Directions
Write out the complete data exactly as written.

Data extract

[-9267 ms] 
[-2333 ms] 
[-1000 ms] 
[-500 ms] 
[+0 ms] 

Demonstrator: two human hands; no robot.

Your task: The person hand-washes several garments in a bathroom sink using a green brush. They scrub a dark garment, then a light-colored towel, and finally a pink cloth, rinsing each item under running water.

Response area
[-9267 ms] 
[-2333 ms] 
[-1000 ms] 
[-500 ms] 
[+0 ms] 

Demonstrator: two human hands; no robot.

Your task: The person hand-washes several garments in a bathroom sink using a green brush. They scrub a dark garment, then a light-colored towel, and finally a pink cloth, rinsing each item under running water.

Nothing else is required for this exercise.